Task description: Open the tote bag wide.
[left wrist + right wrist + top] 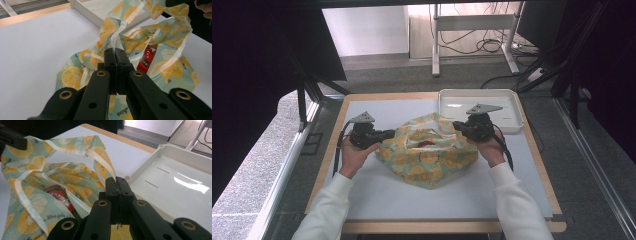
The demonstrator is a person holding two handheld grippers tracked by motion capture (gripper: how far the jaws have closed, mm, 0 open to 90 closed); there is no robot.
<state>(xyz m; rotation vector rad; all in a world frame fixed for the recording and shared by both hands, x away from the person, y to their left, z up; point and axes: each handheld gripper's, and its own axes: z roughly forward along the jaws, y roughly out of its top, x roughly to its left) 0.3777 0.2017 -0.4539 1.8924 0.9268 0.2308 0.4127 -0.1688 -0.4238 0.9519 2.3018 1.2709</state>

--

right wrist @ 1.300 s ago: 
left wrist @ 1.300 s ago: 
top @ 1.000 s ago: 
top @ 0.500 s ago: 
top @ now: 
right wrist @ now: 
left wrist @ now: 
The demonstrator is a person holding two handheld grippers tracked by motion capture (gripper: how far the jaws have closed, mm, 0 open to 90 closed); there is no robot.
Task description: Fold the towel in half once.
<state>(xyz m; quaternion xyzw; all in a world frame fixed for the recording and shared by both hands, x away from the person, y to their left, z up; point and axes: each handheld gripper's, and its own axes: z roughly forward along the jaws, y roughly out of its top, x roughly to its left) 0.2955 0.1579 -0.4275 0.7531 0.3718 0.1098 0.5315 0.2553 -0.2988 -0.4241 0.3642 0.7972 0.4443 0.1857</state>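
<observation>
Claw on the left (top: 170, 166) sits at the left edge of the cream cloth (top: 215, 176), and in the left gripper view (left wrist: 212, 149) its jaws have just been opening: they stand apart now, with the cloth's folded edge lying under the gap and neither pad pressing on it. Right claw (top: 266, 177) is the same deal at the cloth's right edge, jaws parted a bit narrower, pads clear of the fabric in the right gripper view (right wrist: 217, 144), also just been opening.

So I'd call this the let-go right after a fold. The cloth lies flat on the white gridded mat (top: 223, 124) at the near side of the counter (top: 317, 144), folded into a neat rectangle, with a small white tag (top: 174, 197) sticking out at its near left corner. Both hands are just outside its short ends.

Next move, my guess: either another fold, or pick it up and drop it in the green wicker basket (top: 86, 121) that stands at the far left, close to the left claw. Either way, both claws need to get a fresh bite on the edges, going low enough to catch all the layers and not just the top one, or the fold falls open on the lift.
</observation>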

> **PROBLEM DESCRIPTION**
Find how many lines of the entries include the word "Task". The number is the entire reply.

> **OUTPUT BELOW**
2